Maybe BE_LE and others can be renamed to make it immedeatly clear


> 
> > 
> >> (There is one thing I already don't like about the alternative solution:
> >> It relies on av_builtin_constant_p, which not every compiler supports.)
> > 
> > Thats why i didnt suggets to use av_builtin_constant_p() i was hoping you
> > saw a better way to achieve it.
> > 
> 
> Well, without av_builtin_constant_p() the only other way for this would
> be to add two systems to get the information, one for compile-time
> constants and one for not-constants. Ensuring that the former is only
> used for compile-time constants will be a challenge, to say the least.

I dont think its a challenge, but iam still quite unsure if this would
lead to other issues.

For example, if we add a constant lookup function that has direct access
to the table. We assue that will only be used where constants are the
arguzment. Now its easy to add a extra field to that table and then
grep the binary for that. If its found it was either used with a non
constant or the compiler failed to optimize it out.
This could be a fate test. If it works 100% thats simple but if it works
99% it will be a pain and is not a direction i would suggest, it would
be more pain than its worth.

So really this is just for discussion at this point, far from a plan
with understood consequences

thx
[...]
Anton Khirnov Sept. 16, 2022, 7 a.m.
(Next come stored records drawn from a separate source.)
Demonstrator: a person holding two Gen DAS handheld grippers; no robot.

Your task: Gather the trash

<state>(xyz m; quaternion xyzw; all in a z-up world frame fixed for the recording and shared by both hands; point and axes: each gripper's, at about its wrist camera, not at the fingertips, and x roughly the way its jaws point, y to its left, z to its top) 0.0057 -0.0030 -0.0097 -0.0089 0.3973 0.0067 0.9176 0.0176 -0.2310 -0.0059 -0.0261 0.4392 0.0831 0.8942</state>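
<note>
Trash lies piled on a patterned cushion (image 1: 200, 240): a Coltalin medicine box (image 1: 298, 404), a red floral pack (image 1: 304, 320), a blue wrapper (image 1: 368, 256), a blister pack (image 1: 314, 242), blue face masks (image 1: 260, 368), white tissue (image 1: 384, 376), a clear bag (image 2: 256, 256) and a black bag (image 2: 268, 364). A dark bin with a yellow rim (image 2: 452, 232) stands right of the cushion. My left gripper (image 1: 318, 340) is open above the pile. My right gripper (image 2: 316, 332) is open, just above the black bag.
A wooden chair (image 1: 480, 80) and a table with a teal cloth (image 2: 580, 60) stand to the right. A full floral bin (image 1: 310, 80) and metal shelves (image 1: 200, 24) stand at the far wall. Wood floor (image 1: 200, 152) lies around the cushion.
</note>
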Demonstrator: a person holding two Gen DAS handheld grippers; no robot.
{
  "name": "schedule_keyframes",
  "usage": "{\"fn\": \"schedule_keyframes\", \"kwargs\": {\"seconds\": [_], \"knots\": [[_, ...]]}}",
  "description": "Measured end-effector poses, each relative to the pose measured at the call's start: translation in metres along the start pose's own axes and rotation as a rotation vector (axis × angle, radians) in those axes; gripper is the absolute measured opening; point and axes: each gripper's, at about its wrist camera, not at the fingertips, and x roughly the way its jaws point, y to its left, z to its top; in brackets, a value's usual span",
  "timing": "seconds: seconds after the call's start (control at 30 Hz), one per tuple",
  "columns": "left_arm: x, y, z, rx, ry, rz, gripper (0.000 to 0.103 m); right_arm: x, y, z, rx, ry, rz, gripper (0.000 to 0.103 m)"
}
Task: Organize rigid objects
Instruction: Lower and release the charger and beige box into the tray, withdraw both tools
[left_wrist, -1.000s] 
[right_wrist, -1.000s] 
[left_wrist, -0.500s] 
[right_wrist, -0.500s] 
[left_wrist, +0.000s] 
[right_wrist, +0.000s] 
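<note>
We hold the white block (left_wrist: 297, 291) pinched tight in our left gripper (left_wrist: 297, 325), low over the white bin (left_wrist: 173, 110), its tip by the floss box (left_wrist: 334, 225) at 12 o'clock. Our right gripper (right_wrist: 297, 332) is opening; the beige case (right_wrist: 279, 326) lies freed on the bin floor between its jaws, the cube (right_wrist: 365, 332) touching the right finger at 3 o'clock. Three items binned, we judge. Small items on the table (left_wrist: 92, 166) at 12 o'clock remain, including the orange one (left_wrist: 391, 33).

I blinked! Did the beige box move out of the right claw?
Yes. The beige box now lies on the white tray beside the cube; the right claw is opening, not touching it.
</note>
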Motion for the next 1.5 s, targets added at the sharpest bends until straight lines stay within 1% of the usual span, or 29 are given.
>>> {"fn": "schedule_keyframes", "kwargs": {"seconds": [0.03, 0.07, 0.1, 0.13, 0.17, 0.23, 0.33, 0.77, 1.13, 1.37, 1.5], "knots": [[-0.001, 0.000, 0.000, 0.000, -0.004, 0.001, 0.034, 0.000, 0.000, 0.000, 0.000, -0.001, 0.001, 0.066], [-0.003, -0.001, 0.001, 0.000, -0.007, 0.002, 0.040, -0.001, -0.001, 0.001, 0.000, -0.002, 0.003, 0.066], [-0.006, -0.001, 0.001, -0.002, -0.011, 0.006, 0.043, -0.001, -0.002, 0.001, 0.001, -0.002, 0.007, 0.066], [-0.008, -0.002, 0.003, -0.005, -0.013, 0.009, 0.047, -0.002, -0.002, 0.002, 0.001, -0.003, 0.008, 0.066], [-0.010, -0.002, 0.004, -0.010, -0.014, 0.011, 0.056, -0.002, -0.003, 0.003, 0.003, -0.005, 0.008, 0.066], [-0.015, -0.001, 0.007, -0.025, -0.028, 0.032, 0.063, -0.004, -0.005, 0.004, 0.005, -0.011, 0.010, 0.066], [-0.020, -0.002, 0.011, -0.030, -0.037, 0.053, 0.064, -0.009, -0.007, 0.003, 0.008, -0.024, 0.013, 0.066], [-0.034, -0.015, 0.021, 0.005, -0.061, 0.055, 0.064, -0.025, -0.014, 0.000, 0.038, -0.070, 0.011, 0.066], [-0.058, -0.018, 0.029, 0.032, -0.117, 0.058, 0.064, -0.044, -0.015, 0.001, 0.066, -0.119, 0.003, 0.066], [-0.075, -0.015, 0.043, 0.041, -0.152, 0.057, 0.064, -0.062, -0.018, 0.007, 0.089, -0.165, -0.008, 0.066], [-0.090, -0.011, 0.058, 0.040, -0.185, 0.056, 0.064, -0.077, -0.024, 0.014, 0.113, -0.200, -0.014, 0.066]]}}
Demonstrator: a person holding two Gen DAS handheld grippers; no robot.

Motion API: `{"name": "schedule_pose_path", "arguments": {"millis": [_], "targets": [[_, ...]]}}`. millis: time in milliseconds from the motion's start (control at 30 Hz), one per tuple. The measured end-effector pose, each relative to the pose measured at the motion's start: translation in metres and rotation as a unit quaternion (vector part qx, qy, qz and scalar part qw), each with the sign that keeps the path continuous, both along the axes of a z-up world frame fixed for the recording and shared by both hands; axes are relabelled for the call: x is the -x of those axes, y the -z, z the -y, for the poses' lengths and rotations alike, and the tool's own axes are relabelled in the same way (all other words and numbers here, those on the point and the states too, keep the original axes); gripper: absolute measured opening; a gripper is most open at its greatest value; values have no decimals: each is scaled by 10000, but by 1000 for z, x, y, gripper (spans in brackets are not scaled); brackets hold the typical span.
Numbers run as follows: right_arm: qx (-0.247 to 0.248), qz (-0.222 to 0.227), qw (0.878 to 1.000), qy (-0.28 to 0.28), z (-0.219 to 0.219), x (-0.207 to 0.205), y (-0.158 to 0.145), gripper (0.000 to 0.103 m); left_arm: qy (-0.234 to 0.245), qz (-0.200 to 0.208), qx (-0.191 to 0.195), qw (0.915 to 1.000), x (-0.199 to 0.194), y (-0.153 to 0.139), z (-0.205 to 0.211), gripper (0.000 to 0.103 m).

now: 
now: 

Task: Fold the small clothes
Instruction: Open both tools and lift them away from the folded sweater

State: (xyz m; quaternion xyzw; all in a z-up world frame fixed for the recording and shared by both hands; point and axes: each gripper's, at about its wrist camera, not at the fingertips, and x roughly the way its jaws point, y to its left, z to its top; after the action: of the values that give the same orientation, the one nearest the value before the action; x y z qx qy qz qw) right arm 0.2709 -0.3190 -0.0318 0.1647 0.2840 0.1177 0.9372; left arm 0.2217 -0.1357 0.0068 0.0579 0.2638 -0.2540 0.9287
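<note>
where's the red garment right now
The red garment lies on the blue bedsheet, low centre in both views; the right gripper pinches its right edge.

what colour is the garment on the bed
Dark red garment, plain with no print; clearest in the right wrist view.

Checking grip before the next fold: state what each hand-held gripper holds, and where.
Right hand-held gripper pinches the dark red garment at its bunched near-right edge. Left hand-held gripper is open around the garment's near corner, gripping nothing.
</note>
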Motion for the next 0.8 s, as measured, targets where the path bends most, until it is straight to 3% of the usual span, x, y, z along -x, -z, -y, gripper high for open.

UTC | #11
Quoting Andreas Rheinhardt (2022-09-09 20:15:22)
> Michael Niedermayer:
> > On Thu, Sep 08, 2022 at 11:44:51PM +0200, Andreas Rheinhardt wrote:
> >> Michael Niedermayer:
> >>> On Thu, Sep 08, 2022 at 09:38:51PM +0200, Andreas Rheinhardt wrote:
> >>>> Michael Niedermayer:
> > [...]
> >>> To me if i look at the evolution
> >>> of isBE() / code checking BE-ness it become more messy over time
> >>>
> >>> I think it would be interresting to think about if we can make
> >>> av_pix_fmt_desc_get(compile time constant) work at compile time.
> >>> or if we maybe can return to a simpler implementation
> >>>
> >>
> >> We could put the av_pix_fmt_descriptors array into an internal header
> >> and use something like
> >>
> >> static av_always_inline const AVPixFmtDescriptor
> >> *ff_pix_fmt_descriptor_get(enum AVPixelFormat fmt)
> >> {
> >>     if (av_builtin_constant_p(fmt))
> >>         return &av_pix_fmt_descriptors[fmt];
> >>     return av_pix_fmt_desc_get(fmt);
> >> }
> > 
> > yes thats what i was thinking of too.
> > 
> 
> Seems like Anton is away for a week or so. I am sure he has an opinion
> on the above approach. I think we will wait for him or shall I apply the
> patches as they are given that they do not block any later alternative
> solution?
> (There is one thing I already don't like about the alternative solution:
> It relies on av_builtin_constant_p, which not every compiler supports.)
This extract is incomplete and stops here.